The second point worth highlighting is Lt.-Col. Mayo's "classification" system:
the key is are they male or female and if they are male, what age are they?which states quite clearly -- between the lines -- that all dead adult males are Taliban militants.
In other words, when they say "60 Taliban killed" they really mean "60 adult men killed".
An AP report, available via WCSH6 in Portland, contains two assertions that more than 40 civilians were killed, despite its headline:
Report: 28 Afghans Killed In Airstrikes
Malim Mirwali, a member of Parliament for Gereshk, said that more than 40 civilians were killed in the airstrikes - a figure that one local resident also cited.So who is spinning whom?
"The war planes came and bombed these villagers - more than 40 civilians killed, including women and children," said villager Nimatullah Khan.
The civilian death toll continues to rise quickly, mostly because of "coalition airstrikes", in episodes not unlike this one, in which initial reports of spotless military victory turn out to have hidden some very gruesome details, and which will surely fuel the growing violence against the occupying foreigners.
Thus we will see more gunfights and ambushes, followed by massive airstrikes, ever more violence in which the majority of the damage is borne not by Taliban fighters or even Islamic militant wannabes, but by the innocent people of Afghanistan: people who are more like ourselves than we care to admit; people who are mostly concerned about taking care of themselves so they can help their children and/or their parents; people who have no truck with either side; people who mostly want the war to go away and leave them alone.
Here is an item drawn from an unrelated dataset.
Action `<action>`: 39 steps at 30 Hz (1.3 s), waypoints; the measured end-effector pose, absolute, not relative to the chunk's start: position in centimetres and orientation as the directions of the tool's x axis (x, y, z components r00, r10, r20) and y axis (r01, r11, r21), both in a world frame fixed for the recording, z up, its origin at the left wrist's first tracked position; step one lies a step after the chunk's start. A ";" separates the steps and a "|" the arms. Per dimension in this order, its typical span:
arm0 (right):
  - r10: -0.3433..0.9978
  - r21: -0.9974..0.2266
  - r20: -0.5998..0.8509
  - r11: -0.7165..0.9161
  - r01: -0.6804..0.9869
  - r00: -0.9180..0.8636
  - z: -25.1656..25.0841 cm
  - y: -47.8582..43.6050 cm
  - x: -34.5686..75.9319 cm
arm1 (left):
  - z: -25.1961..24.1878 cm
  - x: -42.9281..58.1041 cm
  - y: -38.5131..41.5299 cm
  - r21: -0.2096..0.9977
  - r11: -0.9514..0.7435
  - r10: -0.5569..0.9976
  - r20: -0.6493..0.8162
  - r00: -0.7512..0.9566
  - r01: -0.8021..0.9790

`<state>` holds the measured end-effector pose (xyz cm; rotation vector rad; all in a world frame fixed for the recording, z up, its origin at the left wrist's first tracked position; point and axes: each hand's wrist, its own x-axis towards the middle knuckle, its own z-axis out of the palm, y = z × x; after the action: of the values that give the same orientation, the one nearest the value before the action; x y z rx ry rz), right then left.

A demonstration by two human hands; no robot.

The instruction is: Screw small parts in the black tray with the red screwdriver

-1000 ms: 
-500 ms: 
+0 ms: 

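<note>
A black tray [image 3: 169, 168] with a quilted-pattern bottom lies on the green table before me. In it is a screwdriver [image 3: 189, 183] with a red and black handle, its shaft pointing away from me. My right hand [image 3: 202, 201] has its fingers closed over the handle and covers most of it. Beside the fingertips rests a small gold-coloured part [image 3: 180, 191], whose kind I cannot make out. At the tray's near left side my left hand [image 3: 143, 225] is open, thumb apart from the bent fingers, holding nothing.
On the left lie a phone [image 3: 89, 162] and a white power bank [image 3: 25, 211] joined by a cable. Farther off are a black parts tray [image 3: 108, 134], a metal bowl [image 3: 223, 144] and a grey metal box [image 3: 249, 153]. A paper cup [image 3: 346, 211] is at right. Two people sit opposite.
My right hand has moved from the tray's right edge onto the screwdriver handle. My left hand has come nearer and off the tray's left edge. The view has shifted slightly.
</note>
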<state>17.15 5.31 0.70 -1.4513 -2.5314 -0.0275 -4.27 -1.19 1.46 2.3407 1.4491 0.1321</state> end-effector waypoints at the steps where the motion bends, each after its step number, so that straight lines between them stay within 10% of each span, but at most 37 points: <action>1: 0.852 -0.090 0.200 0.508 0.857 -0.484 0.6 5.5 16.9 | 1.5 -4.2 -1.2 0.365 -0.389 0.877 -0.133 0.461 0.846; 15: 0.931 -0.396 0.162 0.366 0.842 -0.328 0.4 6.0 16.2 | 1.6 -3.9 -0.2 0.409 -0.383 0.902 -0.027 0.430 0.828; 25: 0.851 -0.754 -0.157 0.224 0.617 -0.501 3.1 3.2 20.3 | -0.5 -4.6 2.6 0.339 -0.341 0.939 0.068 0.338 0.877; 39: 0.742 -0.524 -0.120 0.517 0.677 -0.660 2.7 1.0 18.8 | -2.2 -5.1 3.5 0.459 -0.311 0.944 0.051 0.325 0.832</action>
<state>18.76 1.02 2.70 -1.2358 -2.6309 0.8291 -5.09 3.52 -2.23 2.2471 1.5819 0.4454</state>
If it seems to you that raining death from the sky on these people is a moral outrage, you will find scant agreement in the "national discourse", in which it has only recently been acknowledged that civilian casualties make for bad PR, especially if cast against the question of "success" or "failure" in Afghanistan.
Carlotta Gall reported about "excessive" civilian casualties in Afghanistan for months, and nobody paid very much attention to her articles, which ran in the New York Times and nowhere else.
But then the Afghan parliament started tallking about passing a resolution condemning airstrikes on civilians and the European "coalition" partners suddenly became concerned about what they see as an "image problem", and back in May Carlotta Gall began to write about civilian casualties as "undermining" the war effort.
And strange things began to happen: Other newspapers began to carry her articles, more bloggers began to mention civilian casualties in Afghanistan, and a little more of the reality of Afghanistan began to seep into the national discourse.
Is this topic of interest now? We shall see. But in the meantime, as far as the civilians are concerned:
If they can't run fast enough to get away from the bombing, that's their problem.
"When you are on top of the enemy you look, shoot and it's, 'You die, you die, you die'," Lt Denton said. "The odds are on our side. I really enjoy it. I told my wife, if I could come home every night then this would be the perfect job."